Hi There,
A while ago I have done a training on NextGen analysis. Recently I am trying to do the same analysis for the same Genome sequence on a different machine but now when i compare the flagstat results from samtools of the merged files they are different.
Methods: I used BWA for the alignment -q 20 to get .sai files > then convert these to .sam files using bwa sampe > later i convert these to .bam files using samtools /samtools view -bS | /samtools sort -. So my question is what went wrong ? is it normal that i get different results each time i do an alignment ? if so why I am getting a less properly paired in my recent analysis.
(Recent analysis) of the final merged .bam files samtools flagstat:
253230842 + 0 in total (QC-passed reads + QC-failed reads)
493185 + 0 duplicates
236903690 + 0 mapped (93.55%:nan%)
253230842 + 0 paired in sequencing
126615421 + 0 read1
126615421 + 0 read2
232042648 + 0 properly paired (91.63%:nan%)
234896807 + 0 with itself and mate mapped
2006883 + 0 singletons (0.79%:nan%)
1946513 + 0 with mate mapped to a different chr
778386 + 0 with mate mapped to a different chr (mapQ>=5)
While doing the training samtools results of the same genome sequence
335964388 + 0 in total (QC-passed reads + QC-failed reads) 0 + 0 duplicates
313032349 + 0 mapped (93.17%:nan%)
335964388 + 0 paired in sequencing
167982194 + 0 read1
167982194 + 0 read2
305304034 + 0 properly paired (90.87%:nan%)
309497738 + 0 with itself and mate mapped
3534611 + 0 singletons (1.05%:nan%)
2984962 + 0 with mate mapped to a different chr
1131183 + 0 with mate mapped to a different chr (mapQ>=5)
Thanks a lot in advance
Please edit your question to make it shorter.
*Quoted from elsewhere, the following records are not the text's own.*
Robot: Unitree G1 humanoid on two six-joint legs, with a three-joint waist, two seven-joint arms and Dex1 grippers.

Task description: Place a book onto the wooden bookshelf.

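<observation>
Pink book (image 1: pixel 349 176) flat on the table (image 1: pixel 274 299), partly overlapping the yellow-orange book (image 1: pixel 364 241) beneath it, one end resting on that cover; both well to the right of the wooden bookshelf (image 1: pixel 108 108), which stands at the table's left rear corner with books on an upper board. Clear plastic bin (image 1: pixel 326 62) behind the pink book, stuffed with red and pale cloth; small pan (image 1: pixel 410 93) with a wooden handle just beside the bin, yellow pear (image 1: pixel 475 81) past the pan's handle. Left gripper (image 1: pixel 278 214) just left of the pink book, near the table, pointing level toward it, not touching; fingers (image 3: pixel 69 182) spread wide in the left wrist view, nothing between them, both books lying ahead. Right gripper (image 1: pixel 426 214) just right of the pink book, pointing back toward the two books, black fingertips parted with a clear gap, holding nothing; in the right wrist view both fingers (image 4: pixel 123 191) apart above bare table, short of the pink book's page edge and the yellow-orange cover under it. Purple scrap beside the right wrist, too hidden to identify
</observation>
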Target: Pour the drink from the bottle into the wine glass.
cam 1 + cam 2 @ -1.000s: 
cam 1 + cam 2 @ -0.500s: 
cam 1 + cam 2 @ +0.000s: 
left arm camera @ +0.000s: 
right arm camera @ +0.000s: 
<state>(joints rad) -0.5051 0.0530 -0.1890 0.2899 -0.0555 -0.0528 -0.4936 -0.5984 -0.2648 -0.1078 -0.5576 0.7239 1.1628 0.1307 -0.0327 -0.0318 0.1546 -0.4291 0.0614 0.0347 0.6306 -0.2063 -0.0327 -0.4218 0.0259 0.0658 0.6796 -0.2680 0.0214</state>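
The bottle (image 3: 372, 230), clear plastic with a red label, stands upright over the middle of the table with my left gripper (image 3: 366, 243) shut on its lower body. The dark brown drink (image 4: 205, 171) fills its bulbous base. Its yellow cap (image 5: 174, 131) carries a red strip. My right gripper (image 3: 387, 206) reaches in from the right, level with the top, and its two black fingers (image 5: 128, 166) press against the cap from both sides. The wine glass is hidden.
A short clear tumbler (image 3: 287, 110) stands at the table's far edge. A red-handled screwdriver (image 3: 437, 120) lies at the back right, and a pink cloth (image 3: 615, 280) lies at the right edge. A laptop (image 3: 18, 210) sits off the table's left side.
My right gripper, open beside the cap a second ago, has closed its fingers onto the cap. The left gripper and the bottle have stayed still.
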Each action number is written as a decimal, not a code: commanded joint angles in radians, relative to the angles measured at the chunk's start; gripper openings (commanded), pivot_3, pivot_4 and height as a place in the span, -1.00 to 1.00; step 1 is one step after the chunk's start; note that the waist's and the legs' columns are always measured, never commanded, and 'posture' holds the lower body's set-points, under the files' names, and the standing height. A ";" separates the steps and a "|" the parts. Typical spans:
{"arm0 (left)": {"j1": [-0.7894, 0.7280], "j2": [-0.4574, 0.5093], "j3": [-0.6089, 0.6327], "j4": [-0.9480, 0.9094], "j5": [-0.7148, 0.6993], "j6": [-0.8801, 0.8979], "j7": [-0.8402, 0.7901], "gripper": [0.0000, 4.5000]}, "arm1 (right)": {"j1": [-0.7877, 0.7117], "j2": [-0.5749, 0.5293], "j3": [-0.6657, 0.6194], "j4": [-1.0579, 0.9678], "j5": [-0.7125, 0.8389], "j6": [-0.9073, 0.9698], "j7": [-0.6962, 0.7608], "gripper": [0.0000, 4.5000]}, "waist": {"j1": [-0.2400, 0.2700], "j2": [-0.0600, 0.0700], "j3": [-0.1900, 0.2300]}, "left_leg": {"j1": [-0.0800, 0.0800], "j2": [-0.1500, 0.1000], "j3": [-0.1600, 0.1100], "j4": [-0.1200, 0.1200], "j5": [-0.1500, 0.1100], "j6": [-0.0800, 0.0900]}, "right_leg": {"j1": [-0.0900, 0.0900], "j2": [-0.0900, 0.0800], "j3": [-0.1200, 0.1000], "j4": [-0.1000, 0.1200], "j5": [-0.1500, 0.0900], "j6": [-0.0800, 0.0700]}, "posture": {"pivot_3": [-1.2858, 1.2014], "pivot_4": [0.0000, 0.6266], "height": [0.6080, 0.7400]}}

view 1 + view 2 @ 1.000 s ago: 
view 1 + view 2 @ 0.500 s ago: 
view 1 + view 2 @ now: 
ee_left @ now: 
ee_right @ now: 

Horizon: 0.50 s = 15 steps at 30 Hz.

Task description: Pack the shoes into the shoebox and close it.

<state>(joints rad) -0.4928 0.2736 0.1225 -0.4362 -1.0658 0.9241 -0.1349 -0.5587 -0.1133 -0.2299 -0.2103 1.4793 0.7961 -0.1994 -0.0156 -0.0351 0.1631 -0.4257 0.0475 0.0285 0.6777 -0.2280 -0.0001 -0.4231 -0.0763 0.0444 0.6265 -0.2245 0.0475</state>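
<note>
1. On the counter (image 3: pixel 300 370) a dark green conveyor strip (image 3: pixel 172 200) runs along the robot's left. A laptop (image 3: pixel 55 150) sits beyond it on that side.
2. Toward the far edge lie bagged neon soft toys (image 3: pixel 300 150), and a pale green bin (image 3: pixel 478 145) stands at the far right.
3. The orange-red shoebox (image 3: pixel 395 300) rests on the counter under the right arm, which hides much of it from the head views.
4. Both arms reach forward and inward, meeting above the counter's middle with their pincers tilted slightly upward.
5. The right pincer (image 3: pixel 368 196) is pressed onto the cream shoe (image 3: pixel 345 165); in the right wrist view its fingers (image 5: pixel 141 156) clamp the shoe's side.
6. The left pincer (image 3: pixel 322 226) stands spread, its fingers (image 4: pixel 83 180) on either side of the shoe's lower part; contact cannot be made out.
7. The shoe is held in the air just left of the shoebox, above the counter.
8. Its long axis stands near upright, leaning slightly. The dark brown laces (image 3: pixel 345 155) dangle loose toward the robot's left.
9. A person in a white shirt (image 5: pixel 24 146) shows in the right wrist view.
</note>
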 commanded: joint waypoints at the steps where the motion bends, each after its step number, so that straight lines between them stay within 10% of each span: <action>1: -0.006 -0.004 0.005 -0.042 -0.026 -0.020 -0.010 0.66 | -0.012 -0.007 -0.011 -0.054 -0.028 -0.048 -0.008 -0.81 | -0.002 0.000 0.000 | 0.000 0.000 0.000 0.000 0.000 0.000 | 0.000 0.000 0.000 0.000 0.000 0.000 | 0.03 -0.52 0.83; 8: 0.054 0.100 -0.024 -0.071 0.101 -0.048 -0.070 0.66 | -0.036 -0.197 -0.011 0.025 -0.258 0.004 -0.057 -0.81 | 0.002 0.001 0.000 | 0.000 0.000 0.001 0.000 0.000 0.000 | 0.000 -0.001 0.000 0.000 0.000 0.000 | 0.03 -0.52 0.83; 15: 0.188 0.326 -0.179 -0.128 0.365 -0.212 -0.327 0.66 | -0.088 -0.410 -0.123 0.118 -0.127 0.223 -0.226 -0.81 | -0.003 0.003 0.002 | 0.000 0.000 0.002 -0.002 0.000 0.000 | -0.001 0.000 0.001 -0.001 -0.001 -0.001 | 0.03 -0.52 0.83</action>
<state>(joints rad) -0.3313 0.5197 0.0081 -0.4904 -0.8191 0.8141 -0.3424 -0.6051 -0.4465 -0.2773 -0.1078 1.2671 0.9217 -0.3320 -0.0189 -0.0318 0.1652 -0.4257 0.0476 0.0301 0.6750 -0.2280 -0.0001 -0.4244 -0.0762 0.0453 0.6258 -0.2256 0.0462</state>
It is way too long and unreadable. Also please only ask one question per post.
Sorry about the lenghty post and deleted the second question
Please post both command lines that created the two sam files. There is a good chance that you have generated different alignments either based on different builds or different inputs.
Hi Istvan and thanks for the editing. The top flagstat result were generated from a script that the instructor provided back then (I do not have it now since it's their script) that been said I wrote the steps on notes and followed the bwa manual. Regarding the input I brought my own data to work on using external harddisk (zipped files). We did download the same tools on my machine and the machine provided back then. However, I am not sure what build was the script pointing at (it might be different).
I meant the bottom results were generated from a script they provided to speed up the process of generating the results but during the training I used the same pipeline I was trained on.